## What the exercise asks:
Without reproducing any picture, copy the records word for word.

[Stored items from a collection]
※ ※ ※

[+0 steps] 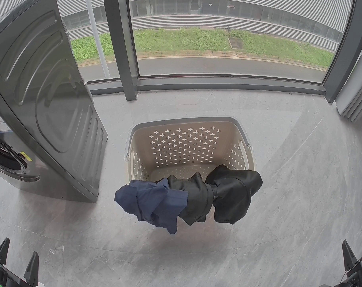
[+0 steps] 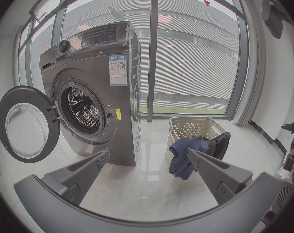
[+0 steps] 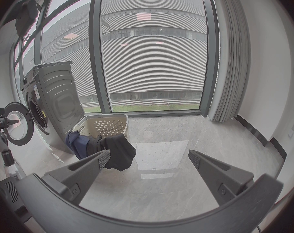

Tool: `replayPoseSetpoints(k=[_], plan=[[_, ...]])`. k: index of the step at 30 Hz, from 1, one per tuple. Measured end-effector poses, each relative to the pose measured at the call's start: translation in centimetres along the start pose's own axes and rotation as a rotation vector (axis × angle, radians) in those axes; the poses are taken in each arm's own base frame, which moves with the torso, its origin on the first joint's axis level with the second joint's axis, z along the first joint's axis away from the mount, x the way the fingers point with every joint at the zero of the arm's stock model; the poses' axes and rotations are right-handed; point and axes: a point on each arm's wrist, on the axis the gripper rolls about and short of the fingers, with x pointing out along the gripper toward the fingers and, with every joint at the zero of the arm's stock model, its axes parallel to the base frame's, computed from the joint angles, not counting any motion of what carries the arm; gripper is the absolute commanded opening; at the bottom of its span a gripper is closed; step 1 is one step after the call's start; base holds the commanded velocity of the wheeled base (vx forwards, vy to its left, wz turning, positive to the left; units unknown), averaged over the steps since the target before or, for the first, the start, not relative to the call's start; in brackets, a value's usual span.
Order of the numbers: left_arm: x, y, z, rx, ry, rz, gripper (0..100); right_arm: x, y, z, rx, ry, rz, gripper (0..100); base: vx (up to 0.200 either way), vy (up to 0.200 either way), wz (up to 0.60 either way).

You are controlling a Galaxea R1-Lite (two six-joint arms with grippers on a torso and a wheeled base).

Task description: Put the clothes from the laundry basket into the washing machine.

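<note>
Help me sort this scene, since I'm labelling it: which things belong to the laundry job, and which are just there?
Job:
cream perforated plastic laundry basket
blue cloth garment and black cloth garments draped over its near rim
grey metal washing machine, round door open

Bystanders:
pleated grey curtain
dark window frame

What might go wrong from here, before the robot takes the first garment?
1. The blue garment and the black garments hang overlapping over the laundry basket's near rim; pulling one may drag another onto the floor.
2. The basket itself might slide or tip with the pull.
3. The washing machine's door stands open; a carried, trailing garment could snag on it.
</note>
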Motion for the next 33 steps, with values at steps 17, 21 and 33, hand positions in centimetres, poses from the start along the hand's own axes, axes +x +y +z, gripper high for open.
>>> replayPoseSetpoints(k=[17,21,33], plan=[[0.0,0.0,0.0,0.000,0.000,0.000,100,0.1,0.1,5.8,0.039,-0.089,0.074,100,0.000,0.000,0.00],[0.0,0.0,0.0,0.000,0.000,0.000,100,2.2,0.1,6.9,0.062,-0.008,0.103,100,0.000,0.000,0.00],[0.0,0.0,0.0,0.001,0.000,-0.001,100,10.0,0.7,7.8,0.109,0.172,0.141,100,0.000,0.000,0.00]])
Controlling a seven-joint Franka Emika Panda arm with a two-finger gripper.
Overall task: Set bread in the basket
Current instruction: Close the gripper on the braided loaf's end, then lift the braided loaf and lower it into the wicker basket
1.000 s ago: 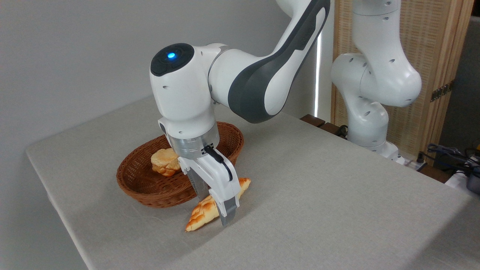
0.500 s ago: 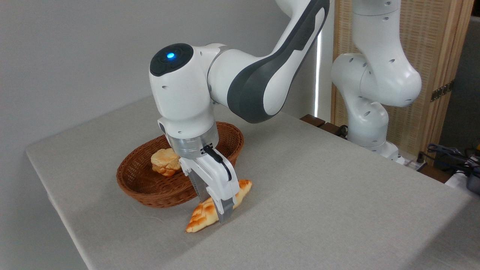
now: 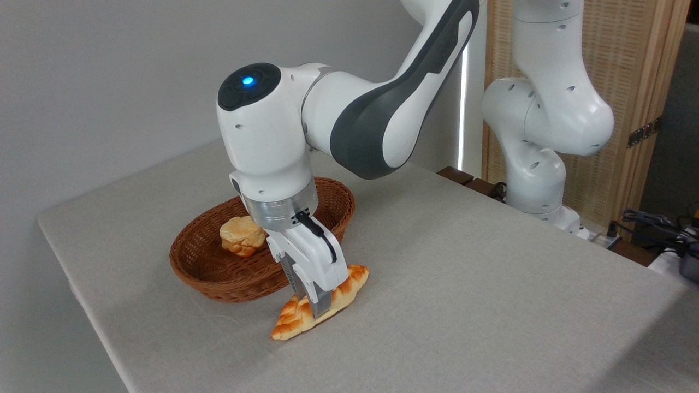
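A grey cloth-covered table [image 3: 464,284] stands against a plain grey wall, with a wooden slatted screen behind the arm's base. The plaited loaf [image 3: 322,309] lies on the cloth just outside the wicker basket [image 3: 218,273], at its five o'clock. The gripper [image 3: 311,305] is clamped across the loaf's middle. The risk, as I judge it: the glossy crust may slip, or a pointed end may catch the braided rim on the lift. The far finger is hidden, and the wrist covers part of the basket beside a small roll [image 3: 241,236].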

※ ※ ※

## Answer section:
[+0 steps] 
[+0 steps] 
[+0 steps] 

Tool: `replayPoseSetpoints(k=[_], plan=[[_, ...]])`. k: index of the step at 30 Hz, from 1, one per tuple. Measured end-effector poses, each relative to the pose measured at the call's start: translation in centimetres along the start pose's own axes and rotation as a rotation vector (axis × angle, radians) in those axes; the poses are taken in each arm's own base frame, which moves with the torso, its origin on the first joint's axis level with the second joint's axis, z along the first joint's axis away from the mount, x the way the fingers point with every joint at the zero of the arm's stock model; the poses' axes and rotations are right-handed; point and axes: a point on each arm's wrist, on the axis the gripper rolls about and short of the fingers, with x pointing out along the gripper toward the fingers and, with every joint at the zero of the arm's stock model, its axes parallel to the base frame's, computed from the joint angles, not counting any motion of what carries the arm; gripper is the absolute commanded opening; at the bottom of its span a gripper is closed; step 1 is one step after the call's start; base holds the commanded velocity of the wheeled base (vx forwards, vy to its left, wz turning, positive to the left; units unknown), averaged over the steps since the target before or, for the first, the start, not relative to the call's start; in brackets, a value's usual span.
Order of the numbers: left_arm: x, y, z, rx, ry, rz, gripper (0..100); right_arm: x, y, z, rx, ry, rz, gripper (0..100); base: vx (up to 0.200 either way), vy (up to 0.200 either way), wz (up to 0.60 either way).

You are controlling a Galaxea R1-Lite (two six-joint arms with grippers on a torso and a wheeled base).

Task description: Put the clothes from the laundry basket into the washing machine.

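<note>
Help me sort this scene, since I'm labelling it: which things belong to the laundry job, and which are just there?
Job:
cream perforated plastic laundry basket
blue cloth garment and black cloth garments draped over its near rim
grey metal washing machine, round door open

Bystanders:
pleated grey curtain
dark window frame

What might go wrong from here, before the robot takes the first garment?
1. The blue garment and the black garments hang overlapping over the laundry basket's near rim; pulling one may drag another onto the floor.
2. The basket itself might slide or tip with the pull.
3. The washing machine's door stands open; a carried, trailing garment could snag on it.
</note>
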Motion for the next 33 steps, with values at steps 17, 21 and 33, hand positions in centimetres, poses from the start along the hand's own axes, axes +x +y +z, gripper high for open.
>>> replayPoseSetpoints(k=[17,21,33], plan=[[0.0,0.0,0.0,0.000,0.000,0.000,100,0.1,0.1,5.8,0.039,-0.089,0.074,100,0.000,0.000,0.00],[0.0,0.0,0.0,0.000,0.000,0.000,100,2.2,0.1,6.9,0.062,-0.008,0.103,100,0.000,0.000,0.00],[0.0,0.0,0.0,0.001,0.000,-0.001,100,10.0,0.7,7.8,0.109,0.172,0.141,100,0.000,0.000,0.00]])
Controlling a seven-joint Franka Emika Panda arm with a two-finger gripper.
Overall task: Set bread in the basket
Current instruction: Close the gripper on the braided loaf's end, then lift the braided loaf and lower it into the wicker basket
1.000 s ago: 
0.500 s ago: 
now: 
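A grey cloth-covered table [image 3: 464,284] stands against a plain grey wall, with a wooden slatted screen behind the arm's base. The plaited loaf [image 3: 322,309] lies on the cloth just outside the wicker basket [image 3: 218,273], at its five o'clock. The gripper [image 3: 311,305] is clamped across the loaf's middle. The risk, as I judge it: the glossy crust may slip, or a pointed end may catch the braided rim on the lift. The far finger is hidden, and the wrist covers part of the basket beside a small roll [image 3: 241,236].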

The answer given is complete.